From Jeff Joseph as of today:

“The filters we use are asymmetrical, there is a very steep slope on the woofer and a gentler slope on the tweeter. This infinite slope topology differs from conventional filters in several ways. The implementation is not as steep as our earliest designs, because I found this to be the best sounding trade off of filter q and driver integration.

Compared to slow slope filters, ours confines most of the overlap between the drivers to below the crossover point, where wavelengths are longer. This prevents the lobing effects of wave interference. The speakers balance through crossover remains intact along a broad vertical axis.

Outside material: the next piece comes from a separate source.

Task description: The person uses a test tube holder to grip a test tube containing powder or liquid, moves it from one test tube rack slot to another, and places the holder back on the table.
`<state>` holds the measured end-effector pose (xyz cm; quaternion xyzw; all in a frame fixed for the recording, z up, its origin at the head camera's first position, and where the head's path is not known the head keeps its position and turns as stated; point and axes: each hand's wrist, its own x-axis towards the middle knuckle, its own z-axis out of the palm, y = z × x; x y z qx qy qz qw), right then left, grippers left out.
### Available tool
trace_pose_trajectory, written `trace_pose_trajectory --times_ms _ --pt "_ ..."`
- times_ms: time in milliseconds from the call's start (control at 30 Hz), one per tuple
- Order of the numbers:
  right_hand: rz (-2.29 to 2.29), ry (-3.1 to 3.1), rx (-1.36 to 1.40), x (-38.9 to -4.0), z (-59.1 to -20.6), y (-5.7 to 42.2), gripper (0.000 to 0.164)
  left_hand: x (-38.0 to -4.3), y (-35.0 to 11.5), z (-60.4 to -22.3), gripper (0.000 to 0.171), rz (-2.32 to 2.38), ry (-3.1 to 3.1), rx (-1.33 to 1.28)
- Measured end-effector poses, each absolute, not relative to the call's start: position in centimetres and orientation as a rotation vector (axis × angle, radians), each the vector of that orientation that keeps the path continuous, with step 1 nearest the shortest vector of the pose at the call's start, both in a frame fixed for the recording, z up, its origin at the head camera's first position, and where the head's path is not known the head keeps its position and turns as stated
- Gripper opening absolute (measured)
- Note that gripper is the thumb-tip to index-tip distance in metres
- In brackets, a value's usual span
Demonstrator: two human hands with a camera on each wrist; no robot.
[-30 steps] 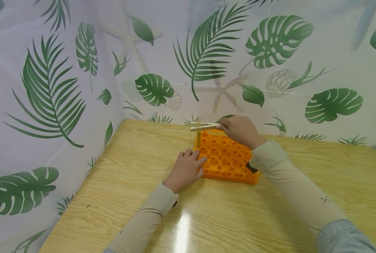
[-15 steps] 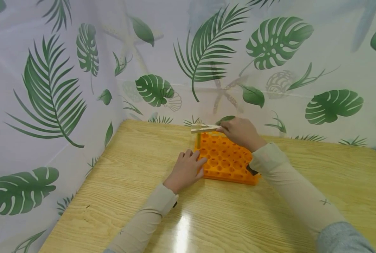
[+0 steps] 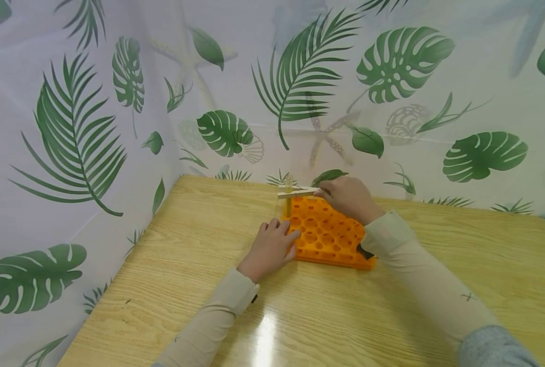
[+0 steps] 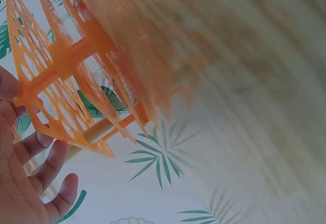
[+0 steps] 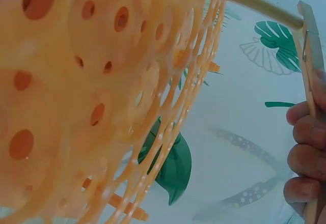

The other major benefit is that we can derive the full benefits of using metal cone woofers because the special filter effectively suppresses the high frequency ringing the stiff cones exhibit. A second order filter wouldn’t come close to doing that. ( the metal woofers are typically +13 dB at the hf breakup frequency relative to their usable output, and a 2nd order filter only rolls off at 12dB per octave)”

@kenjit — does that answer your question?

How you gonna replicate this without violating a patent?  Best of luck with that buddy! Just go home and lick your ill-informed and ignorant wounds. You have absolutely no idea what you’re talking about and no basis for your claims, and if you try to come back at this in any misinformed way, I will have Jeff come back and smack down any other uninformed and misguided crap u try to lay down. Live in ur own silly world dude.